ASSIGNED TASK → Quote the records that follow in full and exactly; leave out the pictures.

================================

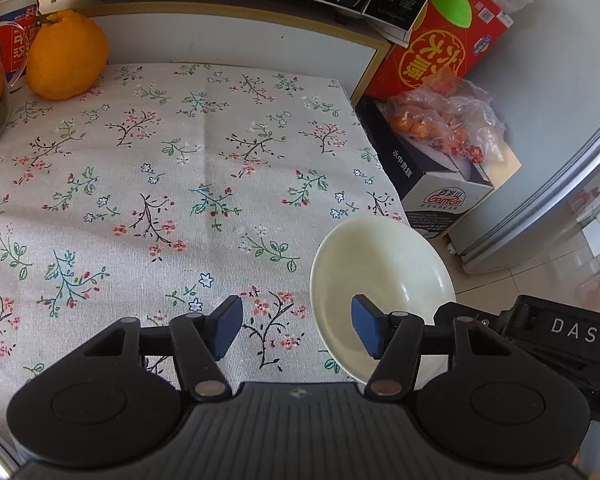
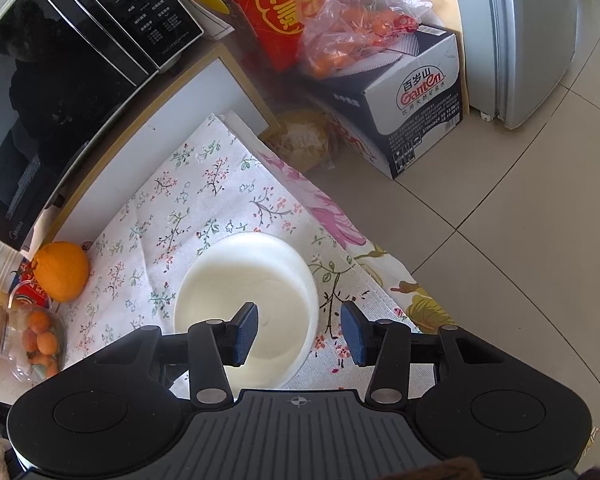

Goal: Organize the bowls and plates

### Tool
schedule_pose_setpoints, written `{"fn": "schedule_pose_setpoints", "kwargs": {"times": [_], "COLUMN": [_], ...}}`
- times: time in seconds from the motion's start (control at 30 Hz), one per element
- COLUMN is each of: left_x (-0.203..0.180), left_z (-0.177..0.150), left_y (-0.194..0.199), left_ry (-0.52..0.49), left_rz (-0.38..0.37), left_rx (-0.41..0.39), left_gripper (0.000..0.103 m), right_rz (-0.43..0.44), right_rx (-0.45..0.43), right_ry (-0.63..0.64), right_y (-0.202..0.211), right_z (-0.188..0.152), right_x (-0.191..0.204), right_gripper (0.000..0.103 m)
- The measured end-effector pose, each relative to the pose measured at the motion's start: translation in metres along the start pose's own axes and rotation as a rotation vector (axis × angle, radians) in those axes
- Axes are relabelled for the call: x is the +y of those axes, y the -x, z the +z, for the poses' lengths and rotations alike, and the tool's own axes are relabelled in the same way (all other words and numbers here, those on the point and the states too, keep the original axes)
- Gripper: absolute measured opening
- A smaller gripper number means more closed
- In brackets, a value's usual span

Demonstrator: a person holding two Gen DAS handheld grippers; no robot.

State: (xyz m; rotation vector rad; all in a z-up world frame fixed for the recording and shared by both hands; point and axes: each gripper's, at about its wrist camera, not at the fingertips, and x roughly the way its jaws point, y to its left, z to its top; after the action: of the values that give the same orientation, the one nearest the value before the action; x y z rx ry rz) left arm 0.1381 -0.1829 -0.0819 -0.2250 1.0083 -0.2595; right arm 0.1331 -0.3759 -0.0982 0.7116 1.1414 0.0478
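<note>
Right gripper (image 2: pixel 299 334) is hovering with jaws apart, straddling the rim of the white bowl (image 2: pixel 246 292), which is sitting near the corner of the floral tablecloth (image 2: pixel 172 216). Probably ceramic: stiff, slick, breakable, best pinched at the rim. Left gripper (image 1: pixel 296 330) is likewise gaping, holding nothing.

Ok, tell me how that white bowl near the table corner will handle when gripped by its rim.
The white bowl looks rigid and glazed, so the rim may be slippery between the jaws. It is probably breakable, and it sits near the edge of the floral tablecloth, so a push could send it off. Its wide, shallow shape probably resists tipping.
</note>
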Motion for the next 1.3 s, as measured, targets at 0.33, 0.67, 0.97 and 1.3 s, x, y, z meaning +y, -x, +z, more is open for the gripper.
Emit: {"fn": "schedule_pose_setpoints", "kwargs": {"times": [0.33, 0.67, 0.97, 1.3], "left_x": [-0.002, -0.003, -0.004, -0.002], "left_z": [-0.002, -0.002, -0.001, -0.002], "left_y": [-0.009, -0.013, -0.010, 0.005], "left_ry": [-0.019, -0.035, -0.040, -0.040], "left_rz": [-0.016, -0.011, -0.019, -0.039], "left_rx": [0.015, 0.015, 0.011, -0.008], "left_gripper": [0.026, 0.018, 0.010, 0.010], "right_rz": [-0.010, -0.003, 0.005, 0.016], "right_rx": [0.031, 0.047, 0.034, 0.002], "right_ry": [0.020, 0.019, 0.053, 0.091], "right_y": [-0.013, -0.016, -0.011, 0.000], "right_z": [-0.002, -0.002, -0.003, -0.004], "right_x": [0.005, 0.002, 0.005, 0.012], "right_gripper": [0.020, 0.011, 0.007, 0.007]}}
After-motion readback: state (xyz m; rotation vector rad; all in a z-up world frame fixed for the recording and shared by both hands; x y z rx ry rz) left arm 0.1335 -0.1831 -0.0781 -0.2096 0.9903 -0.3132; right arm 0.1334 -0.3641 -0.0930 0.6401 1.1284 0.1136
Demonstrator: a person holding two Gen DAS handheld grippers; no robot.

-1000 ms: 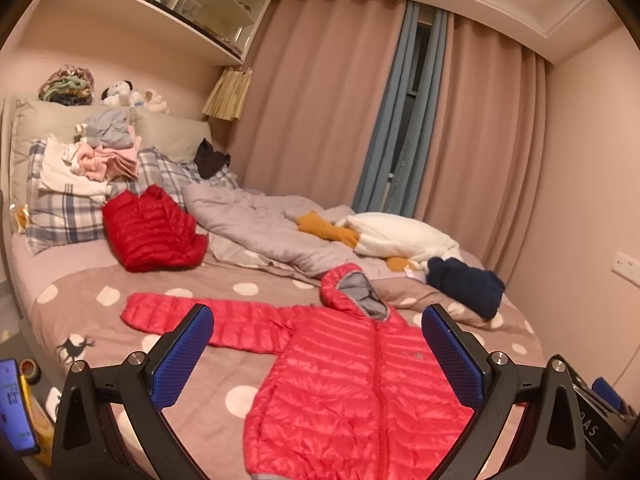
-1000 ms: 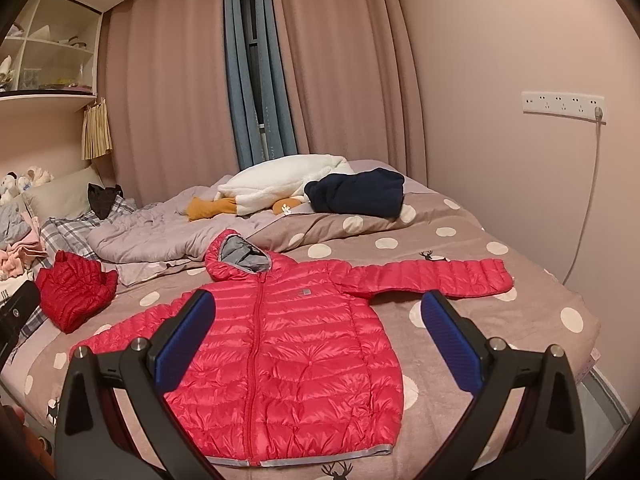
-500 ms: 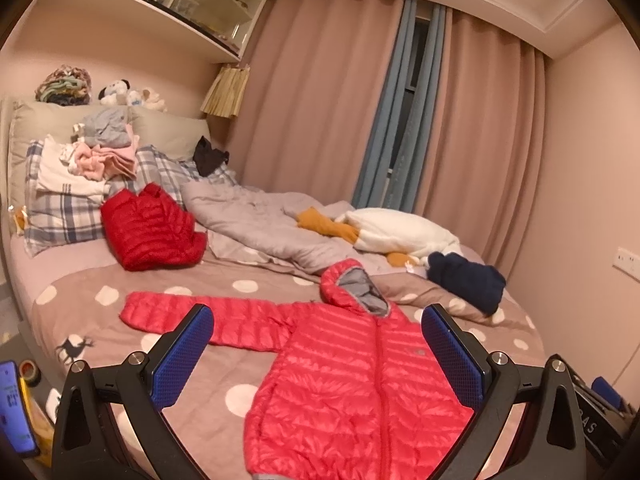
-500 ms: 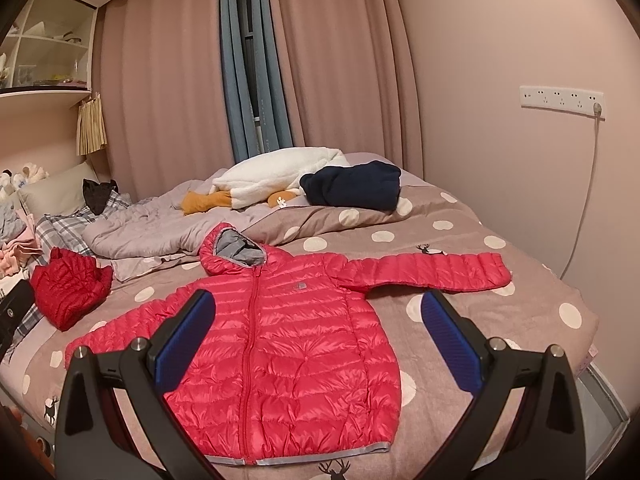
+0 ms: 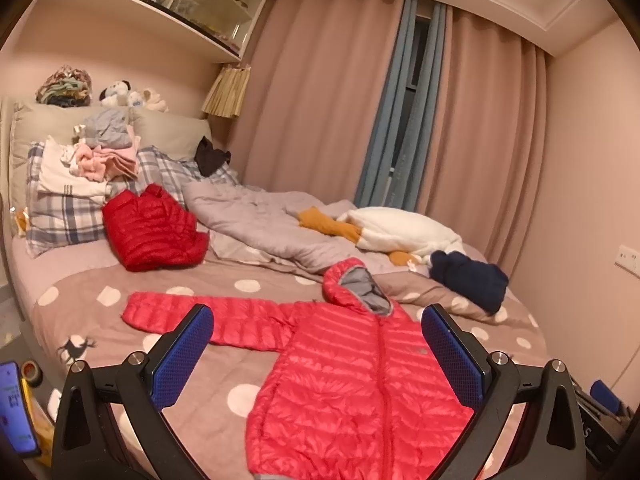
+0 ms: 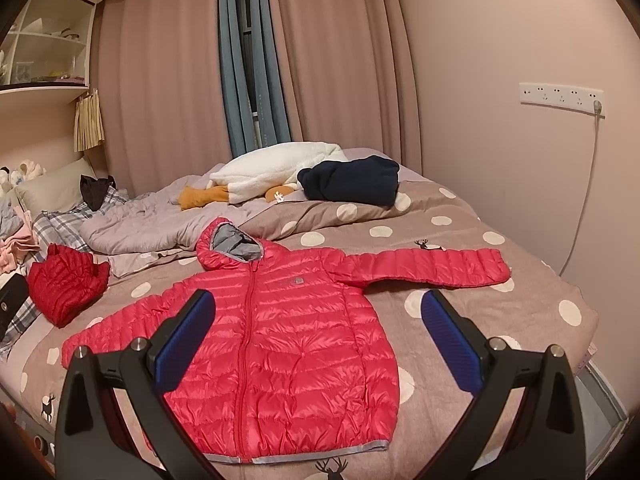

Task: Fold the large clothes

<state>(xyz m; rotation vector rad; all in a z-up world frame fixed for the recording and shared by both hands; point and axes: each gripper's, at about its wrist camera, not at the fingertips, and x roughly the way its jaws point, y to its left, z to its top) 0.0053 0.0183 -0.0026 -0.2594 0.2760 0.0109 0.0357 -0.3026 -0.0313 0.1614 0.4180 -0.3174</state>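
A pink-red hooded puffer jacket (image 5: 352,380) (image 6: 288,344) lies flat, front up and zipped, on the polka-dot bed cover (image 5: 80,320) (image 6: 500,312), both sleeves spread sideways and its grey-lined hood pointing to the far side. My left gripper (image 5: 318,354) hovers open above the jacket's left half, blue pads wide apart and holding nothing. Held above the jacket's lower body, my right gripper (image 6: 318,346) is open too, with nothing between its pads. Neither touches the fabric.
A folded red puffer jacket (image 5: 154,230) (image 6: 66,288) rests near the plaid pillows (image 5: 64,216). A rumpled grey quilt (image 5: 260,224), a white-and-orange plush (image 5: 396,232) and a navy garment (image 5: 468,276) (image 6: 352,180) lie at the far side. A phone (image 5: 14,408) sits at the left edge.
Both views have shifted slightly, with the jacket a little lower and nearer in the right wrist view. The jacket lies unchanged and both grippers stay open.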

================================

RESULT OF THIS TASK →
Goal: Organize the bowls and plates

### Tool
schedule_pose_setpoints, written `{"fn": "schedule_pose_setpoints", "kwargs": {"times": [_], "COLUMN": [_], ...}}`
- times: time in seconds from the motion's start (control at 30 Hz), one per element
- COLUMN is each of: left_x (-0.203..0.180), left_z (-0.177..0.150), left_y (-0.194..0.199), left_ry (-0.52..0.49), left_rz (-0.38..0.37), left_rx (-0.41..0.39), left_gripper (0.000..0.103 m), right_rz (-0.43..0.44), right_rx (-0.45..0.43), right_ry (-0.63..0.64), right_y (-0.202..0.211), right_z (-0.188..0.152), right_x (-0.191..0.204), right_gripper (0.000..0.103 m)
- The measured end-effector pose, each relative to the pose measured at the motion's start: translation in metres along the start pose's own axes and rotation as a rotation vector (axis × angle, radians) in those axes
- Axes are relabelled for the call: x is the +y of those axes, y the -x, z the +z, for the poses' lengths and rotations alike, and the tool's own axes are relabelled in the same way (all other words and numbers here, those on the point and the states too, keep the original axes)
- Gripper: absolute measured opening
- A smaller gripper number means more closed
- In brackets, a value's usual span

Demonstrator: a person holding two Gen DAS handheld grippers; no robot.

State: (xyz m; rotation vector rad; all in a z-up world frame fixed for the recording and shared by both hands; point and axes: each gripper's, at about its wrist camera, not at the fingertips, and x roughly the way its jaws point, y to its left, z to its top; after the action: of the values that give the same orientation, the one nearest the value before the action; x y z rx ry rz) left arm 0.1381 -0.1829 -0.0819 -0.2250 1.0083 -0.2595; right arm 0.1331 -0.3759 -0.0982 0.7116 1.1414 0.0478
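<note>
Right gripper (image 2: pixel 299 334) is hovering with jaws apart, straddling the rim of the white bowl (image 2: pixel 246 292), which is sitting near the corner of the floral tablecloth (image 2: pixel 172 216). Probably ceramic: stiff, slick, breakable, best pinched at the rim. Left gripper (image 1: pixel 296 330) is likewise gaping, holding nothing.

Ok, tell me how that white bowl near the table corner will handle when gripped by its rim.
The white bowl looks rigid and glazed, so the rim may be slippery between the jaws. It is probably breakable, and it sits near the edge of the floral tablecloth, so a push could send it off. Its wide, shallow shape probably resists tipping.
</note>
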Motion for the next 1.3 s, as measured, targets at 0.33, 0.67, 0.97 and 1.3 s, x, y, z meaning +y, -x, +z, more is open for the gripper.
Emit: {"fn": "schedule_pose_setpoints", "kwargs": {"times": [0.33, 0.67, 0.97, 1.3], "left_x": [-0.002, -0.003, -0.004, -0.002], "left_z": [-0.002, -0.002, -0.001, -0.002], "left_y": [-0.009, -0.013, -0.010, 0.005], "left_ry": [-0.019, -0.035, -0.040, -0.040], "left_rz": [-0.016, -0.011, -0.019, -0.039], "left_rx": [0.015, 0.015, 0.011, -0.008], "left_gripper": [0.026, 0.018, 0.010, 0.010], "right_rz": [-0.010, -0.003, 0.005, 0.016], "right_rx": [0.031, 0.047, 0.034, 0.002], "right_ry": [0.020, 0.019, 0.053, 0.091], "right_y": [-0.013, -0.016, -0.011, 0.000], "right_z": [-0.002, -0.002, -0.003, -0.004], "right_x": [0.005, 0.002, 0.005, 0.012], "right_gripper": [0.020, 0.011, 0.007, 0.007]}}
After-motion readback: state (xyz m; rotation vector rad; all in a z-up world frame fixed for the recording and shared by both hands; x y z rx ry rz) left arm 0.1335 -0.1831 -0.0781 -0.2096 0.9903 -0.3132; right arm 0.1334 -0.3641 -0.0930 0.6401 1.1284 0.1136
Demonstrator: a person holding two Gen DAS handheld grippers; no robot.

-1000 ms: 
-1000 ms: 
-500 ms: 
-500 ms: 
+0 ms: 
+0 ms: 

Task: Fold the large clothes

<state>(xyz m; rotation vector rad; all in a z-up world frame fixed for the recording and shared by both hands; point and axes: each gripper's, at about its wrist camera, not at the fingertips, and x roughly the way its jaws point, y to its left, z to its top) 0.0053 0.0183 -0.0026 -0.2594 0.2760 0.0109 0.0357 -0.3026 -0.0313 0.1614 0.4180 -0.3174</state>
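A pink-red hooded puffer jacket (image 5: 352,380) (image 6: 288,344) lies flat, front up and zipped, on the polka-dot bed cover (image 5: 80,320) (image 6: 500,312), both sleeves spread sideways and its grey-lined hood pointing to the far side. My left gripper (image 5: 318,354) hovers open above the jacket's left half, blue pads wide apart and holding nothing. Held above the jacket's lower body, my right gripper (image 6: 318,346) is open too, with nothing between its pads. Neither touches the fabric.
A folded red puffer jacket (image 5: 154,230) (image 6: 66,288) rests near the plaid pillows (image 5: 64,216). A rumpled grey quilt (image 5: 260,224), a white-and-orange plush (image 5: 396,232) and a navy garment (image 5: 468,276) (image 6: 352,180) lie at the far side. A phone (image 5: 14,408) sits at the left edge.
Both views have shifted slightly, with the jacket a little lower and nearer in the right wrist view. The jacket lies unchanged and both grippers stay open.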

The answer has been written out completely.